** RECORDED DATA follows **

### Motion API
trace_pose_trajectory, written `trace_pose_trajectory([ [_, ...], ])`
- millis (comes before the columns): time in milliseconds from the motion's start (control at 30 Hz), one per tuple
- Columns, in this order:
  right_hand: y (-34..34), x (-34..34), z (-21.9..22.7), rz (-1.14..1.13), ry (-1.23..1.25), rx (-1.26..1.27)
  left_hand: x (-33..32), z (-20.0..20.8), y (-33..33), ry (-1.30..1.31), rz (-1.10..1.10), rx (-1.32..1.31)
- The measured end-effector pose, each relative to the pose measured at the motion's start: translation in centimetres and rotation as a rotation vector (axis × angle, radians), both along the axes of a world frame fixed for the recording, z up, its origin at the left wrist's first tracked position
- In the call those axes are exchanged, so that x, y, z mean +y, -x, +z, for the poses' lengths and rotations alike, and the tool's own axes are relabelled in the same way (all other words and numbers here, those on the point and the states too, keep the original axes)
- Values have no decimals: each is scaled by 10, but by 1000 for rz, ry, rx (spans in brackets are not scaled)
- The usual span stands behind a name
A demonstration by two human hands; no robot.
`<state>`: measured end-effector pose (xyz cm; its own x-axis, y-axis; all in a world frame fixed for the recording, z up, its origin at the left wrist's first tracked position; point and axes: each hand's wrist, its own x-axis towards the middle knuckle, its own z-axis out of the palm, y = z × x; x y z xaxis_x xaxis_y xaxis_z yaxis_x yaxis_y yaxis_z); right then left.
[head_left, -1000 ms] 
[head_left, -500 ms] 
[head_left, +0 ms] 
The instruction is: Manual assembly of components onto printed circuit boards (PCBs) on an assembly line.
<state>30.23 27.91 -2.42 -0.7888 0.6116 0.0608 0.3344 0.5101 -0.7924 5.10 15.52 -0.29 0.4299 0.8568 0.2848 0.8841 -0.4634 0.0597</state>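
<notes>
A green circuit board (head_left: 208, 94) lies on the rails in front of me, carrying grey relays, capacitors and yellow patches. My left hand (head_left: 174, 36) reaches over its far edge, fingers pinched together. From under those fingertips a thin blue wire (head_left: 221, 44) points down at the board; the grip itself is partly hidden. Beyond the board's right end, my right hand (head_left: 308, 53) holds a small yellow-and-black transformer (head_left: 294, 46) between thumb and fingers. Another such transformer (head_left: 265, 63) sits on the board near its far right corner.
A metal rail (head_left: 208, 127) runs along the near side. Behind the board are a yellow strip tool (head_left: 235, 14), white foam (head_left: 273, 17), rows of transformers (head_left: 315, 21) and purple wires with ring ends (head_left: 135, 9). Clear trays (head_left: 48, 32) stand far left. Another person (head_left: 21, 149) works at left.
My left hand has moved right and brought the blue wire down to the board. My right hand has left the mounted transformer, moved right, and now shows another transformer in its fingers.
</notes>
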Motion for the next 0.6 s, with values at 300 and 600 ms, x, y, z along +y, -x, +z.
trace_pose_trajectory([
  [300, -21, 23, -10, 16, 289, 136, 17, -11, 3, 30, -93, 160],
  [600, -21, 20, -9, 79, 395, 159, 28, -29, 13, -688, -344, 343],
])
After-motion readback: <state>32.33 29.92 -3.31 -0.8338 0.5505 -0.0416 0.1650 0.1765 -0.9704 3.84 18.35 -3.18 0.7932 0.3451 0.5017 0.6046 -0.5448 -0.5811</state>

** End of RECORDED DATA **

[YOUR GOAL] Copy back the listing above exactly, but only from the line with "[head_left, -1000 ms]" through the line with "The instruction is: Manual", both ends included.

[THE ANSWER]
[head_left, -1000 ms] 
[head_left, -500 ms] 
[head_left, +0 ms] 
The instruction is: Manual assembly of components onto printed circuit boards (PCBs) on an assembly line.

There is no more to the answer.